Schwarzschild-de Sitter spacetime: the role of Temperature in the emission of Hawking radiation

TL;DR

This paper investigates how different temperature definitions influence Hawking radiation emission from Schwarzschild-de Sitter black holes, revealing that only certain temperatures support significant radiation and that scalar coupling affects emission rates.

Contribution

It analyzes six temperature models in SdS spacetime and assesses their impact on Hawking radiation spectra and emissivities, highlighting the role of non-minimal coupling.

Findings

Few temperature models support significant radiation emission.

Non-minimal coupling influences energy emission rates.

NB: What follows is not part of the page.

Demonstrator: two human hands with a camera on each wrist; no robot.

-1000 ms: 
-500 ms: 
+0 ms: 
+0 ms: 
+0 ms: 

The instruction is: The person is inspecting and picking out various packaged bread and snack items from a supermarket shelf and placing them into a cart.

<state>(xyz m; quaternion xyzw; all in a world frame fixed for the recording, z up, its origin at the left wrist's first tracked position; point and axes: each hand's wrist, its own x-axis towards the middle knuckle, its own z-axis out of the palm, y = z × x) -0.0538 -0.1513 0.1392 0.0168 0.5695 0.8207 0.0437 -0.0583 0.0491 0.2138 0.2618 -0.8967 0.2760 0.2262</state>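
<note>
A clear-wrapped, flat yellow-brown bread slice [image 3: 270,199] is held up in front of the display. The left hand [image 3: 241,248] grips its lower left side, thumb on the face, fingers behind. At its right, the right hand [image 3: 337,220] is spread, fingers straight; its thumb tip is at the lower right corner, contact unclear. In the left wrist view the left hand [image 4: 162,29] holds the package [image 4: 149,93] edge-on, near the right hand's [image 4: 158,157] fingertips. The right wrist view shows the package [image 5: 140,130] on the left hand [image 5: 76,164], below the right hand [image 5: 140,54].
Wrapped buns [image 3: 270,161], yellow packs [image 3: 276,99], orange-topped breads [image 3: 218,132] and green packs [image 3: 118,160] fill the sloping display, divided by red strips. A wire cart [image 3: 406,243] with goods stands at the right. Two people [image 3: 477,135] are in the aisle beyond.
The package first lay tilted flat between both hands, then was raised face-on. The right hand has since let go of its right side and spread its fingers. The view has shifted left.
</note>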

Temperature choice affects Hawking radiation profiles.

Abstract

We consider a Schwarzschild-de Sitter (SdS) black hole, and focus on the emission of massless scalar fields either minimally or non-minimally coupled to gravity. We use six different temperatures, two black-hole and four effective ones for the SdS spacetime, as the question of the proper temperature for such a background is still debated in the literature. We study their profiles under the variation of the cosmological constant, and derive the corresponding Hawking radiation spectra. We demonstrate that only few of these temperatures may support significant emission of radiation. We finally compute the total emissivities for each temperature, and show that the non-minimal coupling constant of the scalar field to gravity also affects the relative magnitudes of the energy emission rates.